Je monte les escaliers, marche après marche, pas à pas, et compte les marches dans un sinistre silence qui commence à me rendre fou. Mais arrivé à la 58ème marche je me fige,…
– « Va à cette adresse, il te suffit d’aller toujours tout droit vers l’ouest » me dit Mme Martin à mon retour des toilettes, tout en me tendant une serviette sur laquelle est inscrit « 4 Rue de la tour. »
Enfin s’est-elle décidée à me donner ce pourquoi j’ai fait 85 kilomètres à vélo et ai été forcé d’écouter le long et fastidieux récit d’une vieille personne et de son chien. Non pas que Mme Martin soit ennuyante ou désagréable, elle est juste lente, très lente. Que ce soit dans la narration de ses péripéties quotidiennes ou dans la vie de tous les jours, cette femme est horriblement lente. D’ailleurs, je n’ai aucune idée de ce qui la fait vivre au ralenti, mais je sais que c’est comme ça depuis toujours. Avec mon frère, lorsque nous faisions tomber notre ballon dans son jardin et que nous lui demandions de nous le rendre, elle prenait tellement de temps qu’on allait en racheter un autre.

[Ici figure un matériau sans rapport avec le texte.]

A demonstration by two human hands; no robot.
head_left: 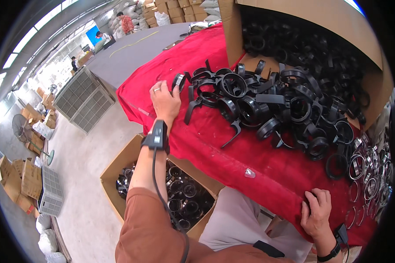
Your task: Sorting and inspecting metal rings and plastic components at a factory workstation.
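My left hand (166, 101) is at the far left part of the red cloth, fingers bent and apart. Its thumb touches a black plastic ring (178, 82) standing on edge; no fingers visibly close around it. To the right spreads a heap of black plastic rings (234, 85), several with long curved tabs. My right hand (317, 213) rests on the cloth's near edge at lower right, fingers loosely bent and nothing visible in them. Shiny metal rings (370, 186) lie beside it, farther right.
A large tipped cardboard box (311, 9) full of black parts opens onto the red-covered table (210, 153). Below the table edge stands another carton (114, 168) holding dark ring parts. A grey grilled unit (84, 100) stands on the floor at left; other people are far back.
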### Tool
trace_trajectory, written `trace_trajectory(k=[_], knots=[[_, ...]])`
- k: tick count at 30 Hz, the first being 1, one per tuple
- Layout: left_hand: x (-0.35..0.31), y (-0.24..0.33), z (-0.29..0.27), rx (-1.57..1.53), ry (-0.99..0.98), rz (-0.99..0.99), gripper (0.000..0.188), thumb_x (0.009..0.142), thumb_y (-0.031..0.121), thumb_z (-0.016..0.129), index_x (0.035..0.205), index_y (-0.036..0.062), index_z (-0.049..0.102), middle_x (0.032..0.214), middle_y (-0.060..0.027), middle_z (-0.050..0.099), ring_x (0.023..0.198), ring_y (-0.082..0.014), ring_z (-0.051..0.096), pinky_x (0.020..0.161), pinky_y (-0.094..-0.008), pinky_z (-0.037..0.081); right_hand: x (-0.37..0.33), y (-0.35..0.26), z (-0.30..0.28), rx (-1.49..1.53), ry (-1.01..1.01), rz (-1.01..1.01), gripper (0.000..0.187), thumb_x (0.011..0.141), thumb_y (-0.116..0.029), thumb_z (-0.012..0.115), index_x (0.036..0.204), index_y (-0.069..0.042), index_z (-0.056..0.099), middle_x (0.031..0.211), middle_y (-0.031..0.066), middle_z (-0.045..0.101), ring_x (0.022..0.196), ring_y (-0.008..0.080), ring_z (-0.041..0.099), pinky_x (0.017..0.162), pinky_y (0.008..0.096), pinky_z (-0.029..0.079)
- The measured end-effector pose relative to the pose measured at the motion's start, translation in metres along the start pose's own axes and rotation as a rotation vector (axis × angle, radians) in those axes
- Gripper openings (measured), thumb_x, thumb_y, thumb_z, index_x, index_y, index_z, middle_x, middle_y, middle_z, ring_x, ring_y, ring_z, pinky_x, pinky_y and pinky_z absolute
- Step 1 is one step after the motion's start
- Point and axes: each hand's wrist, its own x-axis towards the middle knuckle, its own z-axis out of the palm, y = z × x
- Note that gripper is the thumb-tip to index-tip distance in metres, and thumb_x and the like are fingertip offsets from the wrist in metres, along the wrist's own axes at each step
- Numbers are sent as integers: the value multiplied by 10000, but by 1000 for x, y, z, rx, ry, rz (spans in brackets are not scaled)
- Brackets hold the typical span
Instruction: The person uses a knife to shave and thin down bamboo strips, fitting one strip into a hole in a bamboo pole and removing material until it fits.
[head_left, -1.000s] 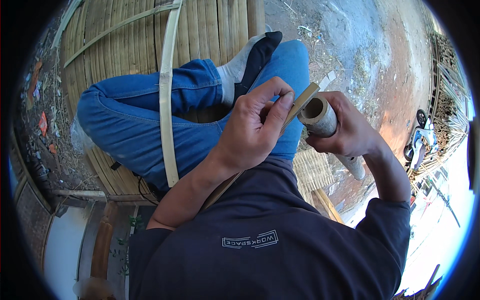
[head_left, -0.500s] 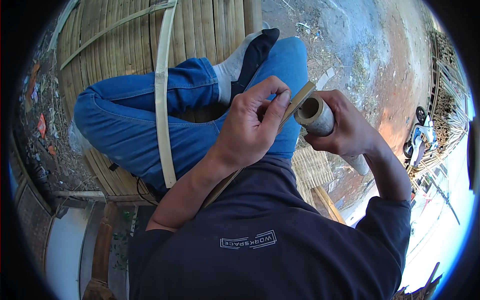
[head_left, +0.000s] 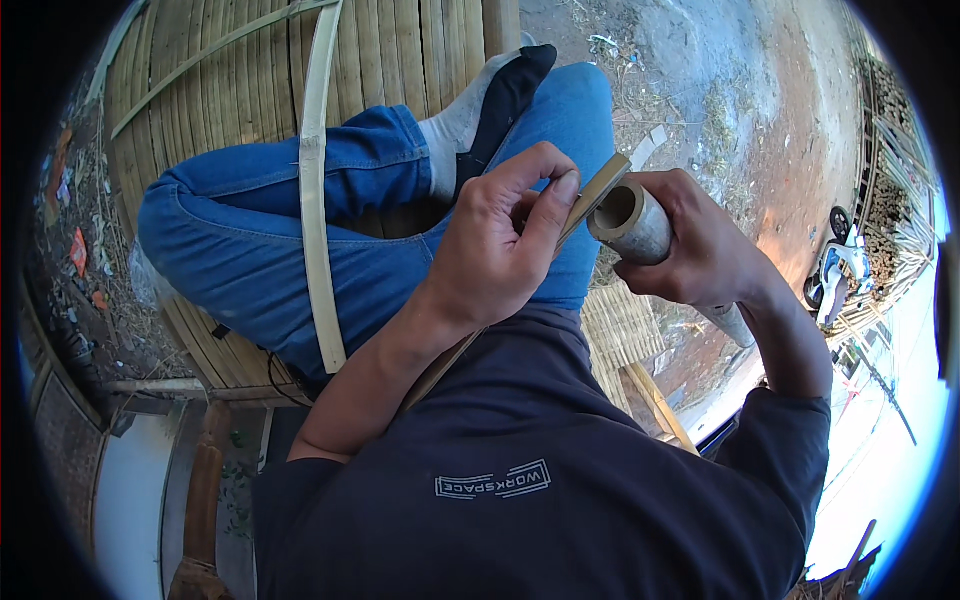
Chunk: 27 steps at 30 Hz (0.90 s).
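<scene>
My left hand (head_left: 505, 235) pinches a flat bamboo strip (head_left: 606, 177) between thumb and bent fingers. The strip's free end sticks up past my fingertips, and its other part runs down beneath my wrist toward my shirt. Wrapped in my right hand (head_left: 700, 240) is a grey-brown hollow tube (head_left: 640, 235), which looks like a length of bamboo. Its open round end faces left, right beside the strip; whether the two touch, I cannot tell. The tube's far end shows beyond my right wrist. Across my crossed legs in blue jeans lies another long bamboo strip (head_left: 316, 220).
I sit on a slatted bamboo platform (head_left: 400, 60). A thin strip (head_left: 220, 65) lies over its slats at the upper left. Dirt ground (head_left: 780, 120) spreads to the right, with a parked motorbike (head_left: 838, 268) and stacked poles (head_left: 895, 150) farther off. Litter lies at the left.
My right hand and the tube have shifted slightly to the right. My left hand keeps its pinch on the bamboo strip. The whole view has moved a little.
</scene>
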Motion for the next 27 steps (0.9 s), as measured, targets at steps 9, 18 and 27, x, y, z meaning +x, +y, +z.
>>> trace_trajectory(k=[9, 18, 27], knots=[[1, -8, 0, -56, -39, 40, 157, 1070, 158, 489, 955, 56, 523, 576, 54, 438, 448, 2, 370, 393, -209, 251, 0, -4, -3, -13, -34, 93, 284, 625, -11, 638, 902, 52, 621, 675, 99, 576, 610, 169, 529, 602, 337, 471], [-1, -2, -5, -46, 7, -64, 172, 1045, 153, 522, 917, 41, 548, 577, 37, 433, 524, -5, 383, 464, -235, 297, 5, -5, -1, 20, -40, 120, 282, 637, -33, 645, 905, 53, 627, 683, 112, 587, 618, 175, 541, 620, 339, 473], [3, 3, -7, 114, -3, 86, 188, 1014, 181, 597, 929, 40, 504, 600, 5, 527, 547, -12, 467, 473, -225, 339, 17, 9, -3, -12, -94, 107, 268, 632, -31, 654, 885, 52, 622, 630, 86, 580, 563, 152, 560, 534, 328, 473]])
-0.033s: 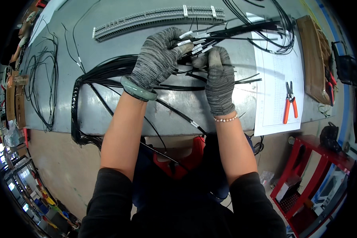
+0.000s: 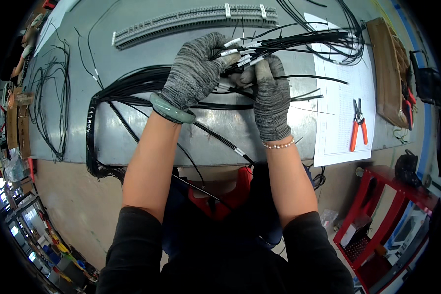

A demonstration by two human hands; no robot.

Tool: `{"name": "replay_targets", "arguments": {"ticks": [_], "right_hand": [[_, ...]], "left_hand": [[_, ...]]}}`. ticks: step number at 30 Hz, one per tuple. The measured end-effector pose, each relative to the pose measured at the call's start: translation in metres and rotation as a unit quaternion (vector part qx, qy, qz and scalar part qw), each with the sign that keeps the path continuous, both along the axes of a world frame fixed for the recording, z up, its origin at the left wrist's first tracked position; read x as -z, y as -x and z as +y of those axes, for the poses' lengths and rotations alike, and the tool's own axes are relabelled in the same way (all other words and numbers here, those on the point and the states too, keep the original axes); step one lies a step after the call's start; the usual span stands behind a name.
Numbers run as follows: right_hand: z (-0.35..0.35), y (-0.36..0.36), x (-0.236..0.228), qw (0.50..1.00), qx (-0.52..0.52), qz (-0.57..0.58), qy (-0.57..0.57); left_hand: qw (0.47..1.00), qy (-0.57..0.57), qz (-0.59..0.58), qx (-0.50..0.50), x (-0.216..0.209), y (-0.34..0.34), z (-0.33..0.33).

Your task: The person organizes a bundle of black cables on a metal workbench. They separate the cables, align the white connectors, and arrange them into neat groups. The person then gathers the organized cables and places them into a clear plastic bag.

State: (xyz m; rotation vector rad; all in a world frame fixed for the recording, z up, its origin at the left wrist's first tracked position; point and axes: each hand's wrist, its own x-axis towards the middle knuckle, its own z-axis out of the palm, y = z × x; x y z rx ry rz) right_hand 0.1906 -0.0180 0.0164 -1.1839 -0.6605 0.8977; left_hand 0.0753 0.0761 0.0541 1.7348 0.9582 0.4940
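Single black wire point(image 2: 313, 76): now sticks out rightward from behind my right hand point(image 2: 273, 103), its end over the printed sheet point(image 2: 338, 137).
Top white-sleeved wire point(image 2: 233, 42): now arches higher, further above the black wire bundle point(image 2: 299, 40).

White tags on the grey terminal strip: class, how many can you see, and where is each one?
2: one tag is right of the middle of the grey terminal strip; the other tag is nearer its right end.
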Motion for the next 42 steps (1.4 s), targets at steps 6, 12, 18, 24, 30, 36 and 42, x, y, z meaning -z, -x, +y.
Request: {"name": "replay_targets", "arguments": {"ticks": [6, 12, 18, 24, 30, 36, 42], "right_hand": [[0.001, -0.002, -0.002, 0.992, 0.009, -0.043, 0.120], [-0.003, -0.002, -0.003, 0.994, 0.003, 0.030, 0.103], [-0.005, -0.007, 0.008, 0.993, -0.039, 0.067, 0.087], [-0.006, -0.009, 0.011, 0.991, -0.057, 0.092, 0.080], [-0.008, -0.008, 0.009, 0.993, -0.062, 0.065, 0.078], [-0.003, -0.002, 0.005, 0.995, -0.036, 0.010, 0.089], [-0.002, 0.002, 0.006, 0.995, -0.004, 0.005, 0.096]], "left_hand": [[1.000, -0.004, 0.024, 0.007, 0.007, -0.002, -0.004], [0.998, -0.061, 0.004, 0.003, 0.010, -0.002, -0.003], [0.995, 0.043, -0.084, -0.041, 0.007, -0.005, -0.004], [0.991, 0.086, -0.095, -0.028, -0.001, -0.003, -0.003], [0.998, -0.011, -0.061, -0.031, 0.002, -0.008, -0.003], [0.999, -0.014, -0.011, -0.031, -0.003, -0.007, -0.005], [0.996, 0.055, -0.049, -0.040, -0.003, -0.006, -0.006]]}}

– Merci beaucoup Mme Martin, je vous en serai éternellement reconnaissant.
– Malheureusement… Je n’ai pas l’éternité devant moi. Me réplique-t-elle lentement d’une voix rauque.
Prions pour qu’elle ne me raconte pas l’histoire de sa prochaine mort.
– Ce fut fort agréable, je repasserai vous voir à l’occasion, lui dis-je tout en prenant mon manteau.
Je me dirige vers la sortie et peux enfin me libérer de cette maison qui a le don de figer le temps.
J’empoigne rapidement mon vélo pour aller le plus vite possible vers cette fameuse « Rue de la tour ».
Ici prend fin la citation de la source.